===== THE DATA
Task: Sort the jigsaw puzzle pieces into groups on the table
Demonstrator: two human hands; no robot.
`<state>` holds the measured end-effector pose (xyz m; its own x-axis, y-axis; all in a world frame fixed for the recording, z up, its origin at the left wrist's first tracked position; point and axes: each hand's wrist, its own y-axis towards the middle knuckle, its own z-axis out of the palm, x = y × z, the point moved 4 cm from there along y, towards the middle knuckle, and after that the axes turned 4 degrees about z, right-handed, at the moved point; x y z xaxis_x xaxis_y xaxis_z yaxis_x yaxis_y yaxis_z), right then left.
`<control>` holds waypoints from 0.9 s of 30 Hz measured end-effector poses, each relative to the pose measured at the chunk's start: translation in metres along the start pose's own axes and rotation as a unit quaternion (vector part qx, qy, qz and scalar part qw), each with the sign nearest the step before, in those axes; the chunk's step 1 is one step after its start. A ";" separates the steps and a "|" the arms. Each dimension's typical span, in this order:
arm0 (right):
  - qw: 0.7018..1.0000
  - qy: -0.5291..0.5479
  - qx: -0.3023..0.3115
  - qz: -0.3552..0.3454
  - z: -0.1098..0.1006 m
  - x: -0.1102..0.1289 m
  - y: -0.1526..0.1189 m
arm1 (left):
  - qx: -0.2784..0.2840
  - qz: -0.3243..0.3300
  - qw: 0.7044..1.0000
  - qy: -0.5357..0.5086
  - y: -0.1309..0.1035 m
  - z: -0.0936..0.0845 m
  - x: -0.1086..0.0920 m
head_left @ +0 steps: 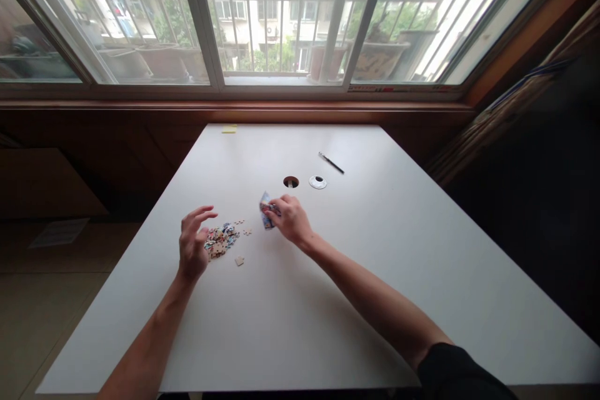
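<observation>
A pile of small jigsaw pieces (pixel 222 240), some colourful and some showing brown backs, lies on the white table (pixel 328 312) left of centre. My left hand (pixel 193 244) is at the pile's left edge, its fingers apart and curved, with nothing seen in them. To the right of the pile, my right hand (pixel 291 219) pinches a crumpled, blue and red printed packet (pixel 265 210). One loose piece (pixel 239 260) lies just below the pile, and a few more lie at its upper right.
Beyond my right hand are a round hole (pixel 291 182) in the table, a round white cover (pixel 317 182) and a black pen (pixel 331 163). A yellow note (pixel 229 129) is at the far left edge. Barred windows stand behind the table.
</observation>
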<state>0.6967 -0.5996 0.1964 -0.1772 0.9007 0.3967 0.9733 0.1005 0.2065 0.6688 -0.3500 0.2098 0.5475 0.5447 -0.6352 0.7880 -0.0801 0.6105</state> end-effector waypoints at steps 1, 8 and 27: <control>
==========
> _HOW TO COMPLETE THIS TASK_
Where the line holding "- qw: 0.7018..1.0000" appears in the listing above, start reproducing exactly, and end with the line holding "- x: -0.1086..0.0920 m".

> _YOUR RESPONSE_
  - qw: 0.7018..1.0000
  - qy: -0.5291..0.5479
  - qx: -0.3023..0.3115
  - qz: -0.3552..0.3454
  - z: -0.1098..0.1006 m
  - x: -0.1102..0.1289 m
  - y: -0.1526..0.1189 m
arm1 (left):
  - qx: -0.2784..0.2840
  - qz: -0.3243..0.3300
  - qw: 0.7044..1.0000
  - qy: -0.5357..0.5086
  - y: -0.1309..0.1035 m
  - z: -0.0936..0.0845 m
  - x: -0.1086..0.0920 m

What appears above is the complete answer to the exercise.